Nevertheless, Dr Singh may feel the heat when he returns home. The commentaries which have started around Thimpu meet may not provide him complete support. The media and analysts have their own way to interpret the meeting. The Telegraph from Calcutta in its issue of April 30, 2010 has raised suspicion over Mumbai attacks issue. “Following one-to-one session this afternoon — their first since Sharm-el-Sheikh last July—Singh walked his promised, and contentious, ‘extra mile’ by dropping India’s insistence that Pakistan dismantle terror infrastructure on its soil and act against the 26/11 plotters as pre-requisites for resumption of the composite dialogue” it said in its report on the meet.

But the civil society and track II diplomatic circles have thrown their weight behind Dr Singh in walking ahead with a positive mind.

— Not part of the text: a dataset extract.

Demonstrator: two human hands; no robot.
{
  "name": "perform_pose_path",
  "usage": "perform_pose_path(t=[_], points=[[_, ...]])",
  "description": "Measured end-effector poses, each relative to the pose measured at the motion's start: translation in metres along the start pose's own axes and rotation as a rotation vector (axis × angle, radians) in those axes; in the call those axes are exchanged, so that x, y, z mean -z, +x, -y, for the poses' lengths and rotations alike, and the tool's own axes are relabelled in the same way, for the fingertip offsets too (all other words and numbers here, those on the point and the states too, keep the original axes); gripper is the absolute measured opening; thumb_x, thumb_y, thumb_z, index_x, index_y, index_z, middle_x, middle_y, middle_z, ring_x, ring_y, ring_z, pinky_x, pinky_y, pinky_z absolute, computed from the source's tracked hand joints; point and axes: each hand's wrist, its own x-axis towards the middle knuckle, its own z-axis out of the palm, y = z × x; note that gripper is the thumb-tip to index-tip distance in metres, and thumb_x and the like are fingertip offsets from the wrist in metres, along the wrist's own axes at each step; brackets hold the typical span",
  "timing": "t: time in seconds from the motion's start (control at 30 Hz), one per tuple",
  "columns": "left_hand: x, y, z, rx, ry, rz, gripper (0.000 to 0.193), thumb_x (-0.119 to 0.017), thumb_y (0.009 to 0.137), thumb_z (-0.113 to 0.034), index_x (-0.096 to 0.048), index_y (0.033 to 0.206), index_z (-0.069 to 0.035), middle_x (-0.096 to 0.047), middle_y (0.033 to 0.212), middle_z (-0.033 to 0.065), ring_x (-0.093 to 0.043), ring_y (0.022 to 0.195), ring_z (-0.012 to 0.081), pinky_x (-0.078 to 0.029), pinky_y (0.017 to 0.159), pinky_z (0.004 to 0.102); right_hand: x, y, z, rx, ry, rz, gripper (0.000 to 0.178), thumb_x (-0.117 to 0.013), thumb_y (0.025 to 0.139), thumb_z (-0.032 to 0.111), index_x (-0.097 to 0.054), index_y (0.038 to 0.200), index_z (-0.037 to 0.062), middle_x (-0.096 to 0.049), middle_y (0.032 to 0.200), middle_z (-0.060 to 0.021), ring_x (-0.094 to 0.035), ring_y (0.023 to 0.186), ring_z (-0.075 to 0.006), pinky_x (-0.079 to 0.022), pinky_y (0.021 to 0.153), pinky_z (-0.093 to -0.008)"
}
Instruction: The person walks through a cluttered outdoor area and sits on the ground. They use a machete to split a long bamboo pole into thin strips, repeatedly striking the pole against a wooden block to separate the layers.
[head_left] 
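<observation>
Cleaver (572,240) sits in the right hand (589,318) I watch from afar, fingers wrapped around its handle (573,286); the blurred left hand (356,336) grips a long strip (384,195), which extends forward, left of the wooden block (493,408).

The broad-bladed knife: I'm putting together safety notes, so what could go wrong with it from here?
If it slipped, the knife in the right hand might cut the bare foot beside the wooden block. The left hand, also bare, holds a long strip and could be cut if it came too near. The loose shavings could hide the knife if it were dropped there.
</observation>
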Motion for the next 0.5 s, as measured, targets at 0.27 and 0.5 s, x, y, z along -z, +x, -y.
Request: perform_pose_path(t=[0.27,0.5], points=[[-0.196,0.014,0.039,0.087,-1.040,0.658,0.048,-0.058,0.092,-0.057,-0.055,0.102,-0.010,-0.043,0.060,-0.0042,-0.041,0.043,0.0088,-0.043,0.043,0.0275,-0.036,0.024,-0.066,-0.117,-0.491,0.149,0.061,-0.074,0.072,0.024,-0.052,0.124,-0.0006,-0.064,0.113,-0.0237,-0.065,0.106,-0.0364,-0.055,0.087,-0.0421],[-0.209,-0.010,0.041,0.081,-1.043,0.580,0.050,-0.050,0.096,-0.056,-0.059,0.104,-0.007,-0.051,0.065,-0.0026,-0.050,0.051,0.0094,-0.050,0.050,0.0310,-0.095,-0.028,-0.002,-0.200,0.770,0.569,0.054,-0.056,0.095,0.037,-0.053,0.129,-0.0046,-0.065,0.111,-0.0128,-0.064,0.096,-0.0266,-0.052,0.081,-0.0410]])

Former Indian Foreign Secretary, Salman Haider, who has been active in Track II diplomacy, has lauded the quiet manner in which the two foreign offices “neatly” brought about today’s bilateral meeting. “I disagree talking is a concession. We need dialogue to pursue our country’s interest. We now need to decide what kind of dialogue it will be. We have concerns and this will give us a forum to raise them,” he told a newspaper adding “It is necessary to get the timing of the dialogue right. There was a time when dialogue was not possible. We cannot keep our mouths shut and stare at each other endlessly.” But another former secretary S K Singh termed the talks to the advantage of Pakistan.

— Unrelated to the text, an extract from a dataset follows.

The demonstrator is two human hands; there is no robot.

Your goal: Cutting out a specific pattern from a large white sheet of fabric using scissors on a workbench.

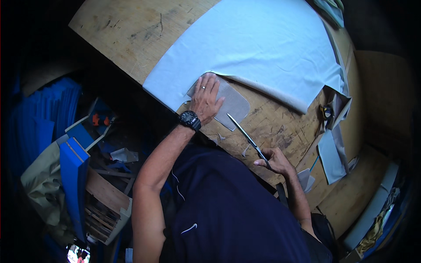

Whatever shape the dialogue process takes in the months to come it is clear that both New Delhi and Islamabad are on a different track. Apart from what people of India want specifically to tackle issues like Mumbai, the growing pressure of civil society and the realisation that there was no substitute to dialogue is helping in right direction. Pakistan’s internal crisis as also the rigid stand taken by New Delhi had pushed the two countries to a level of no returning and that had further jeopardized an atmosphere in which even an air of reconciliation could be maintained. While Pakistan should come clean on its stand vis-a-vis militancy or as India calls it terror, New Delhi also has to show flexibility particularly on Kashmir issue. Its studded silence is not helping to improve situation in Srinagar which is receding with human rights violations and absence of a definite roadmap to engage political people. In case New Delhi shows sincerity towards resolution of Kashmir, the extremist elements in Pakistan’s public as well as establishment will have no reason to aid and abet violence in Kashmir. As rightly put by Foreign Secretary Rao “the searchlight is on future and not past”. Both should move forward to work for a better future.